- Assigned task -
Copy the lines below exactly, starting at the one with "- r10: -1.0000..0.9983" and ending at the one with "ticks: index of", and leave out any picture.
───── Data records ─────
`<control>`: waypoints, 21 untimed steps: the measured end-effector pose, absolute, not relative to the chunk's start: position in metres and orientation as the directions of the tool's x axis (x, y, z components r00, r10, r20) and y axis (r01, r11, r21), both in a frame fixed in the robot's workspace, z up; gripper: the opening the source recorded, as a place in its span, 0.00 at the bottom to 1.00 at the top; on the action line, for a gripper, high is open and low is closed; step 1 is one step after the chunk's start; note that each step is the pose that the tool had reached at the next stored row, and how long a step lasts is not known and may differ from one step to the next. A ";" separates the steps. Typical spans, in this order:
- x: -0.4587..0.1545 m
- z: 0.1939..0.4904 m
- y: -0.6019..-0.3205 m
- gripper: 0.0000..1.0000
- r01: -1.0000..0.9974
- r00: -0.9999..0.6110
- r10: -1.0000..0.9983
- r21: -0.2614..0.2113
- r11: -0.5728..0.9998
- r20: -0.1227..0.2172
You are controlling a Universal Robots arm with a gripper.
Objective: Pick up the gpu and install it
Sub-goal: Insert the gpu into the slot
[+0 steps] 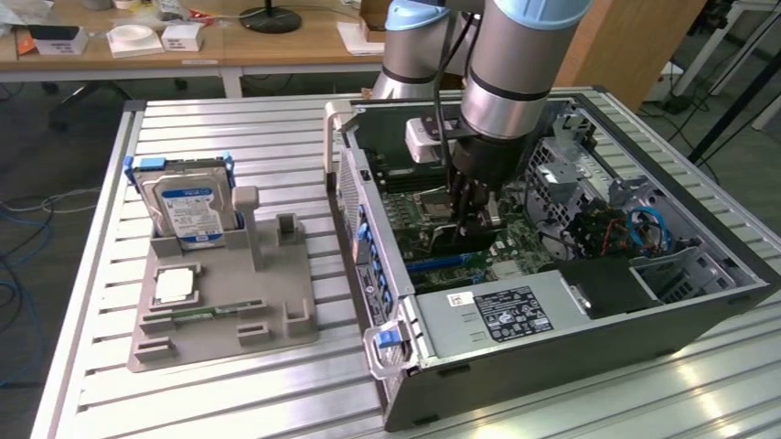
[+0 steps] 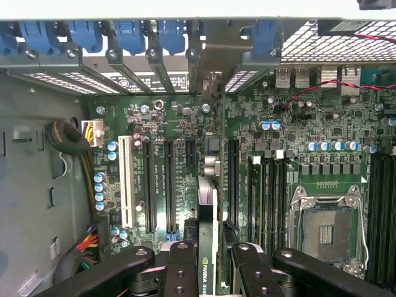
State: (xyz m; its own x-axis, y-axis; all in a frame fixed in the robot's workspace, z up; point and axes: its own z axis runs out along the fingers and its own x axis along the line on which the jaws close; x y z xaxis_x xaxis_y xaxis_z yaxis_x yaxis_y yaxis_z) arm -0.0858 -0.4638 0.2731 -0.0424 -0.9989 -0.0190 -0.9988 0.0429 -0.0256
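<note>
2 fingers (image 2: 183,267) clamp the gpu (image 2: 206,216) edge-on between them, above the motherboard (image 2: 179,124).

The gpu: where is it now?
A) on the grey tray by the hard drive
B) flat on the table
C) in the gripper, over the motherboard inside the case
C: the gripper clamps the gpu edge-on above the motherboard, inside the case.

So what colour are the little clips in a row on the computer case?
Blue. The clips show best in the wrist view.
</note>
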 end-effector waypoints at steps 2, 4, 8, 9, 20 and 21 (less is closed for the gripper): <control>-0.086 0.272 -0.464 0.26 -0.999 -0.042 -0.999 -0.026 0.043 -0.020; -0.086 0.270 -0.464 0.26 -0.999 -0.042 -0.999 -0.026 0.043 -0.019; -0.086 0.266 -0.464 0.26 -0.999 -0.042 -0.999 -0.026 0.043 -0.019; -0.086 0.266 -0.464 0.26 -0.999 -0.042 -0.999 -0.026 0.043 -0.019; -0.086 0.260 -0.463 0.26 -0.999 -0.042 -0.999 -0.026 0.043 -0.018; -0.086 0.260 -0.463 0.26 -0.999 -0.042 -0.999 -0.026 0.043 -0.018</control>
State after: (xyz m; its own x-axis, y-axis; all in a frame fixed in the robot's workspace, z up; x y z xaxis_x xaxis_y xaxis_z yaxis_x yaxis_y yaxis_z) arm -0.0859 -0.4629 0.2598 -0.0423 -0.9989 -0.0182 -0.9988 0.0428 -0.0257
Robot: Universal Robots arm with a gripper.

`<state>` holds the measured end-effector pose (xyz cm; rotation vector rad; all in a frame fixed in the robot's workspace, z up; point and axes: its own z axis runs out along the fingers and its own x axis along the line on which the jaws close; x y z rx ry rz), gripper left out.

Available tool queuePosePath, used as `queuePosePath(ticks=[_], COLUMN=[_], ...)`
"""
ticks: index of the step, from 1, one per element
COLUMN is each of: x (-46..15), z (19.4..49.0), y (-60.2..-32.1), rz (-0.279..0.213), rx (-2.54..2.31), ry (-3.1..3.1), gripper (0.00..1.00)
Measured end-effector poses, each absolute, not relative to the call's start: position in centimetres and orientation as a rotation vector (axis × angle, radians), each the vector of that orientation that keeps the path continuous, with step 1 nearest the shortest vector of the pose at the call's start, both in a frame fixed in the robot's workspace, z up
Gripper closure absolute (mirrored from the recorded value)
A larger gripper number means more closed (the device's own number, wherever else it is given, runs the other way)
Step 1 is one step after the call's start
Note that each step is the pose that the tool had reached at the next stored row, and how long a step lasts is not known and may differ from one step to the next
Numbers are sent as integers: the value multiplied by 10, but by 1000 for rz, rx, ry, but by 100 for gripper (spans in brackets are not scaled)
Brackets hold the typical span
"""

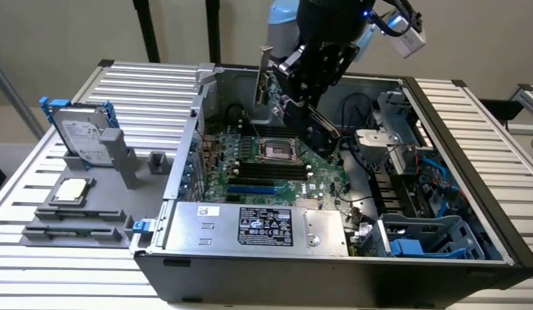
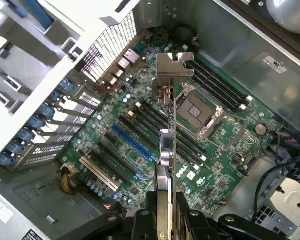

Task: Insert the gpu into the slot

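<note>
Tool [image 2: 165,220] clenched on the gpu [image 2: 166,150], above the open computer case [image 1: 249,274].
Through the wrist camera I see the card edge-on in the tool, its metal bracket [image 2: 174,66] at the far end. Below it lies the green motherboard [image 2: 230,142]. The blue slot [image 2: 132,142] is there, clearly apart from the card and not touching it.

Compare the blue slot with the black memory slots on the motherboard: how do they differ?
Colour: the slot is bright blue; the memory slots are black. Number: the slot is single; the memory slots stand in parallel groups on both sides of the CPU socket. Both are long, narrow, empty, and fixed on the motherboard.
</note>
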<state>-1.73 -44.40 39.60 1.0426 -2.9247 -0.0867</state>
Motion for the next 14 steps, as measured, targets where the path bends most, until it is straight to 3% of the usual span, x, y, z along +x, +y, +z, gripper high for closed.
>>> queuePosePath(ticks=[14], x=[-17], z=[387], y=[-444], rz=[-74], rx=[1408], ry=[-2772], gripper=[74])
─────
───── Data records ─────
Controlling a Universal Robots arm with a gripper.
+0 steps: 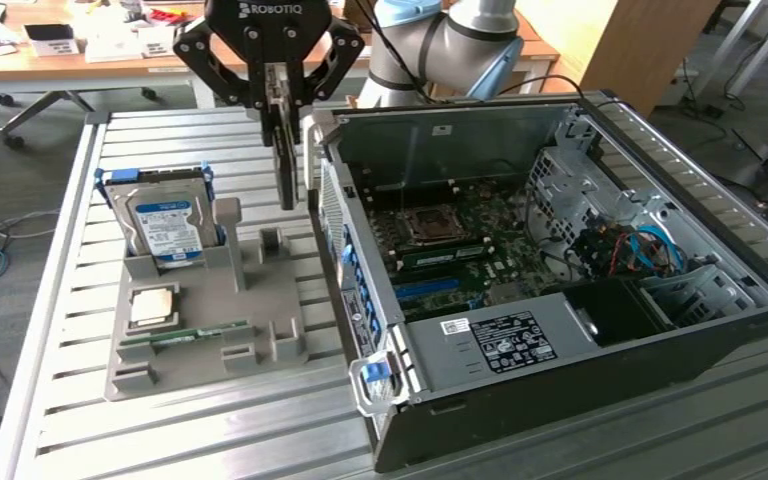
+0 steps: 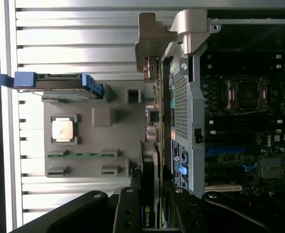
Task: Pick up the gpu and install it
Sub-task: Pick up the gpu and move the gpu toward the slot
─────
- Response area -
- r10: -1.0000..0.9983
- r21: -0.2614..0.2113
- r11: -0.5728..0.9998
- r20: -0.1227..0.2172
You are controlling a Universal Robots arm with a gripper.
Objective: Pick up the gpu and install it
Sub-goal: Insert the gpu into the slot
[+0 steps] 
[+0 steps] 
State: (xyz m; its own x-axis, y-axis; all in a frame fixed in the robot's workspace, z up; point and axes: its own z axis runs out along the fingers and its own x axis along the line on which the jaws close; x y z xaxis_x xaxis_y xaxis_z yaxis_x yaxis_y yaxis_z) arm -0.0858 -0.4638 0.2731 -0.0424 -0.9989 -0.0190 -0.9988 0.0429 -0.0256
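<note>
2 fingers (image 2: 183,267) clamp the gpu (image 2: 206,216) edge-on between them, above the motherboard (image 2: 179,124).

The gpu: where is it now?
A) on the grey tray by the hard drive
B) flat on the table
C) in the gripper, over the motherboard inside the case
C: the gripper clamps the gpu edge-on above the motherboard, inside the case.

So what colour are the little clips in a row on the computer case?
Blue. The clips show best in the wrist view.
</note>
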 end-effector waypoints at steps 2, 4, 8, 9, 20 and 21 (less is closed for the gripper): <control>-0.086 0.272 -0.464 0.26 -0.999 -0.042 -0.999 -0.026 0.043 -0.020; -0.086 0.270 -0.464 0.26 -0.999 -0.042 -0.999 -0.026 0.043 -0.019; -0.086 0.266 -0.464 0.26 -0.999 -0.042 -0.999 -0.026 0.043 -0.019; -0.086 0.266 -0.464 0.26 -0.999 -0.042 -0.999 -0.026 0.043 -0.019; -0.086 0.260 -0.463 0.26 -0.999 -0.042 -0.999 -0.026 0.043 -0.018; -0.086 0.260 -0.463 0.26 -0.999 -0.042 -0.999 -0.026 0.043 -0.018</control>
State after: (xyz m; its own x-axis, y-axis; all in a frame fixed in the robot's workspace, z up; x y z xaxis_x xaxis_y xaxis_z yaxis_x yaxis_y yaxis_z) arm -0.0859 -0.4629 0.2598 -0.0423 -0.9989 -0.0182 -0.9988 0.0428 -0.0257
Robot: Universal Robots arm with a gripper.

`<state>` holds the measured end-effector pose (xyz cm; rotation vector rad; all in a frame fixed in the robot's workspace, z up; point and axes: its own z axis runs out along the fingers and its own x axis along the line on which the jaws close; x y z rx ry rz), gripper left out.

Available tool queuePosePath, used as `queuePosePath(ticks=[_], COLUMN=[_], ...)`
"""
ticks: index of the step, from 1, one per element

No further answer is needed.